Mission: Disrupt the Accepted Neha Choksi

One of the most private mavericks in the performing arts in India, Neha Choksi doesn't speak much, mince words or dilute her essence. Oh but when she talks to you, her sharp single-liners show you why words become redundant where the best of expression is concerned. Her work in performance, video, sculpture, photo, and hybrid installation explores how we seek, experience and acknowledge loss, growth, and transformations in material and psychological terms.

Choksi works by setting up simple situations and memorable interventions in the lives of everything—from a stone to a plant, from animal to self, from friends to institutions—disrupting logic to open a space for poetry, absurdity, surprise and existential insight.

In short, she gives me a deep understanding.

 

Define yourself.
I don’t believe in a single, invariable self. I am stubbornly, absurdly, amusingly, tragically an ever-changing group of one.

Describe your practice.
A tendency to disrupt the accepted.

“I don’t believe in a single, invariable self. I am stubbornly, absurdly, amusingly, tragically an ever-changing group of one.”

What inspires you?
Sunshine. Tender buttons. Television static. The usual.

Who do you become when you are performing?
I become me and we hold hands. come, let me hold yours, too.

Looking back at the last 20 years of your art, how has it evolved as you have?
I find myself making work that is less constructed and with more seepage, even if I continue to use the T-square and sponge.

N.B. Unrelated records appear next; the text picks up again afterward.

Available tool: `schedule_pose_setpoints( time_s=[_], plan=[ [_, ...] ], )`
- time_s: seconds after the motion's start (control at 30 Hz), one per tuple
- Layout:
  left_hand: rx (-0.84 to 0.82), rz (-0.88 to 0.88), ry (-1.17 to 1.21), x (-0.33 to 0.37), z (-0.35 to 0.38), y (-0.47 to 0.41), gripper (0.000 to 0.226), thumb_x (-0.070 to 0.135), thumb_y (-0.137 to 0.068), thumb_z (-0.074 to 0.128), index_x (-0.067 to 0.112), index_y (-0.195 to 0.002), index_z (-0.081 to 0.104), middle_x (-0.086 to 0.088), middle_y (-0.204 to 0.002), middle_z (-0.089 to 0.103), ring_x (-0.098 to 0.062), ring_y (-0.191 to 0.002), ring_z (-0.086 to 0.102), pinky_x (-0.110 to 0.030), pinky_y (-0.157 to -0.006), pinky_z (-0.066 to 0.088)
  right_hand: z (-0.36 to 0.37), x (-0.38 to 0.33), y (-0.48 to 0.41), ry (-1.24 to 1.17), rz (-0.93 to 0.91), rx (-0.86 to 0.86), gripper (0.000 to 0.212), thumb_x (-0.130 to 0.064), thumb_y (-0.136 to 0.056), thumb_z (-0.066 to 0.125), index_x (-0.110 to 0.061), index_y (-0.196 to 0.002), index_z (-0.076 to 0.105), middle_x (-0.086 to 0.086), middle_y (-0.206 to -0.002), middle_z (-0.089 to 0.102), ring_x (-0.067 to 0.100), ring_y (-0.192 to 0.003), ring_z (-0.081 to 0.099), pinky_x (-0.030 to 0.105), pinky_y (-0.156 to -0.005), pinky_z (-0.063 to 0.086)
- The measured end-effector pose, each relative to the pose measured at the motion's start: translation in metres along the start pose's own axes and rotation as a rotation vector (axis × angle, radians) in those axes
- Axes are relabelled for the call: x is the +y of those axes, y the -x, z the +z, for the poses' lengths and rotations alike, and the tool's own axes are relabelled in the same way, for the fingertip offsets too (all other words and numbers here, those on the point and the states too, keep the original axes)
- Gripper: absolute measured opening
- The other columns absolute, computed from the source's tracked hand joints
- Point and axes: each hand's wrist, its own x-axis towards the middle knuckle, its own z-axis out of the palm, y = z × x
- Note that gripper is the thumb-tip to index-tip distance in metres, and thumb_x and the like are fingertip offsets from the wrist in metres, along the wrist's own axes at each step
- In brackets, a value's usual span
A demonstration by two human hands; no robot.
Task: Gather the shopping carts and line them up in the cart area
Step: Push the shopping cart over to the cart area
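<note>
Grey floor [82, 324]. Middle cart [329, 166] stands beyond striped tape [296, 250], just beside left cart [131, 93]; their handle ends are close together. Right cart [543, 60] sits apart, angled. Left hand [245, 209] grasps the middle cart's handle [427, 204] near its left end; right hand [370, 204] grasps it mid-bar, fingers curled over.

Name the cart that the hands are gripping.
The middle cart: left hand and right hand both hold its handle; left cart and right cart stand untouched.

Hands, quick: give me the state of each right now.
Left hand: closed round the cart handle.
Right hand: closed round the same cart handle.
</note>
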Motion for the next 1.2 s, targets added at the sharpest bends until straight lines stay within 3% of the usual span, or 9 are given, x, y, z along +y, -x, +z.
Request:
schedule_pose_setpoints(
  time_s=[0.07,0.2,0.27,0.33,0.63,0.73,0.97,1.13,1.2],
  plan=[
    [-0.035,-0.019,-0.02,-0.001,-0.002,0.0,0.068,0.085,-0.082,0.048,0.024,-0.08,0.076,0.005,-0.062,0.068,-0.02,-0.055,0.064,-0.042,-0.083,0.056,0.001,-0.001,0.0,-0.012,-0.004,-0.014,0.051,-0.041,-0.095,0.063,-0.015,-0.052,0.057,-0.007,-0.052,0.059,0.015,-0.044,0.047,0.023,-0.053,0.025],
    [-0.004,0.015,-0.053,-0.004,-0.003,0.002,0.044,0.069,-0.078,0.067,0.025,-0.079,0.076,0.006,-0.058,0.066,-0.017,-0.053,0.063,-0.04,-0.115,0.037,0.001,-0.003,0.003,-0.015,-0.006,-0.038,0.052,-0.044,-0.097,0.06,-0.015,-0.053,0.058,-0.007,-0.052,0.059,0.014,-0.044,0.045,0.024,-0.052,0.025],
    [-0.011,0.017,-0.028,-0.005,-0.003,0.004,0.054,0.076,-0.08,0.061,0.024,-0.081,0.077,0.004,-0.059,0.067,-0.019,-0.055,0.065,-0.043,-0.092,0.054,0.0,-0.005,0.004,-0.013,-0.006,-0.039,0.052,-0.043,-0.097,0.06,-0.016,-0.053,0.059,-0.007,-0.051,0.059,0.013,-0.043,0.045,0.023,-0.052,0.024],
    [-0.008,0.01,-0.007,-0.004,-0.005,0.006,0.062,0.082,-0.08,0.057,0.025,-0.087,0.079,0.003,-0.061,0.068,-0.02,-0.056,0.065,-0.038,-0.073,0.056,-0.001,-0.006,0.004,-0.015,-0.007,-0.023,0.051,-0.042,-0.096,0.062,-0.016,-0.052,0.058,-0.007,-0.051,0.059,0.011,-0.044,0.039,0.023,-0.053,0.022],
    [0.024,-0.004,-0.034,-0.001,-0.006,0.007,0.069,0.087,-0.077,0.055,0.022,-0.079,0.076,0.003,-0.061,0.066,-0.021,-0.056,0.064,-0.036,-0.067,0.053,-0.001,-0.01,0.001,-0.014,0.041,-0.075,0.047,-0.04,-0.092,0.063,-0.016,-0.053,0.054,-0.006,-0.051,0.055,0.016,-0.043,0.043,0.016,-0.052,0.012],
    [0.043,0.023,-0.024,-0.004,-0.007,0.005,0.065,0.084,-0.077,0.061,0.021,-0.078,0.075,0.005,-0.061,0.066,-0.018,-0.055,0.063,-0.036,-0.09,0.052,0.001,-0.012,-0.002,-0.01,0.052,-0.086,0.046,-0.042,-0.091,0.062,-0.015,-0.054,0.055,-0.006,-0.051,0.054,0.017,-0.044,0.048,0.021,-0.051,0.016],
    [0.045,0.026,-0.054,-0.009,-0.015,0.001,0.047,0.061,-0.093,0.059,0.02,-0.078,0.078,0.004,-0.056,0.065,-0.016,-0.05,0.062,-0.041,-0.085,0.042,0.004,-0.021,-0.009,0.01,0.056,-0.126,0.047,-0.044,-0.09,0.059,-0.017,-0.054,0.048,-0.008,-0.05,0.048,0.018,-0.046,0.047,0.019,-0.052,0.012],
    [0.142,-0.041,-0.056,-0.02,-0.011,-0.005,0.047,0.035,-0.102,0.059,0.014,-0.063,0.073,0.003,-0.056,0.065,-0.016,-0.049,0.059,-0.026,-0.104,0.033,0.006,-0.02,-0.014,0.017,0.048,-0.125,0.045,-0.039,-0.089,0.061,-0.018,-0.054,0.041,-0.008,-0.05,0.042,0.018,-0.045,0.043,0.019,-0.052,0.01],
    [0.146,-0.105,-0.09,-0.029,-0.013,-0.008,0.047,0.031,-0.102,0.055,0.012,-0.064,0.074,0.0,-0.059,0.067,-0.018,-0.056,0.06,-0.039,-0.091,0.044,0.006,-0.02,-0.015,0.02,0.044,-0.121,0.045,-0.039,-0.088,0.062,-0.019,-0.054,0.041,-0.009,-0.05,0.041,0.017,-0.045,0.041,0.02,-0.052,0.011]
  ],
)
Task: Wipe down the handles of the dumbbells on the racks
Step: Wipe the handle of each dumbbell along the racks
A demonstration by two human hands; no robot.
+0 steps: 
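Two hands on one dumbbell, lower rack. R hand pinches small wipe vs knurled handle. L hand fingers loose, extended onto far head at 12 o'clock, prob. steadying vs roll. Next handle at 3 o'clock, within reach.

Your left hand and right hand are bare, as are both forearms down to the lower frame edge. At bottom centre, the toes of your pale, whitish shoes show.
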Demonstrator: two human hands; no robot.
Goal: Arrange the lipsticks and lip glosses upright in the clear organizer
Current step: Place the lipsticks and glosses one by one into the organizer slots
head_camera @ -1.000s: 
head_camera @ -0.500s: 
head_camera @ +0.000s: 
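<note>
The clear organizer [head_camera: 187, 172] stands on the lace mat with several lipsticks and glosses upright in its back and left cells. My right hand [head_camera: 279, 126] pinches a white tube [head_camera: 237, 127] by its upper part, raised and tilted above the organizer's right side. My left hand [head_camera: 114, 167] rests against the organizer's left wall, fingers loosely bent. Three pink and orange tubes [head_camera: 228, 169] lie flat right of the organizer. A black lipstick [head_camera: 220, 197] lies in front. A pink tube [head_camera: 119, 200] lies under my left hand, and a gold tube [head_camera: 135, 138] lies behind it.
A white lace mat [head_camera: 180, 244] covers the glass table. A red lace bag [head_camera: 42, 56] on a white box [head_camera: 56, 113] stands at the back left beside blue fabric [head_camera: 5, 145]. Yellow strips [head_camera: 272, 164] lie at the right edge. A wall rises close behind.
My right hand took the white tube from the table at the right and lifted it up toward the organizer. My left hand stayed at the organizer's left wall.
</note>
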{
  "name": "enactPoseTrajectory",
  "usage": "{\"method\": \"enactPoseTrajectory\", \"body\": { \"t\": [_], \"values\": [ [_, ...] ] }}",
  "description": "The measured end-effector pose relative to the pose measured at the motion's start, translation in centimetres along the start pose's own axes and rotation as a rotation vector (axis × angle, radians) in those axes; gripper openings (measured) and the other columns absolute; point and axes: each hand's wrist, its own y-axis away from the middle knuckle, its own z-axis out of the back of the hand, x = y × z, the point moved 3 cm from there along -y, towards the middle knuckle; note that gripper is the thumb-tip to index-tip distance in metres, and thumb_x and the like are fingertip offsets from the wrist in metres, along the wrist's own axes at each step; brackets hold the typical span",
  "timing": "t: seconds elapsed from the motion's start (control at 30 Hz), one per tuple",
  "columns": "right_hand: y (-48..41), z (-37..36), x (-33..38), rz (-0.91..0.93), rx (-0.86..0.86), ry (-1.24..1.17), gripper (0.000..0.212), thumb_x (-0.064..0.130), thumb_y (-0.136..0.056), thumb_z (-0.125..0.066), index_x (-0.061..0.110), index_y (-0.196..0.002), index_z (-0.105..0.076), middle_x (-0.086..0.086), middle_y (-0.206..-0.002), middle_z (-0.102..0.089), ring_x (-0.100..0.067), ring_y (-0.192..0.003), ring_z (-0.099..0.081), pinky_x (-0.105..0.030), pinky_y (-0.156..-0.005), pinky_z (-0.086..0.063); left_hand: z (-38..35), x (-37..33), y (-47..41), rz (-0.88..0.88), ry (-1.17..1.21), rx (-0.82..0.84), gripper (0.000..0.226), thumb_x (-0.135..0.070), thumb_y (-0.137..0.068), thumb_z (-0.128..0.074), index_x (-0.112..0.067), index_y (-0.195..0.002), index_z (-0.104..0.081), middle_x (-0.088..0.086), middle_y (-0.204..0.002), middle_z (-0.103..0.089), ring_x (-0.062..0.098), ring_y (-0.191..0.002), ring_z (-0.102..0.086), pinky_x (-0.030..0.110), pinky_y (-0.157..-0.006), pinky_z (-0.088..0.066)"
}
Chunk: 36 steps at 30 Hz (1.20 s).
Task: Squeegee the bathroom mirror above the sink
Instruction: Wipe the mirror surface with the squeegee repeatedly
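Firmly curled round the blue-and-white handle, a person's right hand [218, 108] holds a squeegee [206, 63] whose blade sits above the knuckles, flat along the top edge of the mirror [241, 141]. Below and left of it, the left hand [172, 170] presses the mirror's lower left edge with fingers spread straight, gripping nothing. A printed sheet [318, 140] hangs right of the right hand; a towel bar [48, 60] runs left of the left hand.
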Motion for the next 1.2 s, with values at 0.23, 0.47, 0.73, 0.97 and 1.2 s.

Which one of your creations proved the turning point for you?
Recently I tried to copy my kindergarten classmate’s bold drawing in their usual abstract style. I couldn’t quite do it. I enjoyed trying.

“I find myself making work that is less constructed and with more seepage, even if I continue to use the T-square and sponge.”

What is the biggest challenge of being a performance artist?
Lack of stage fright.

What does your work in progress look like?
I am attending kindergarten this academic year as a student.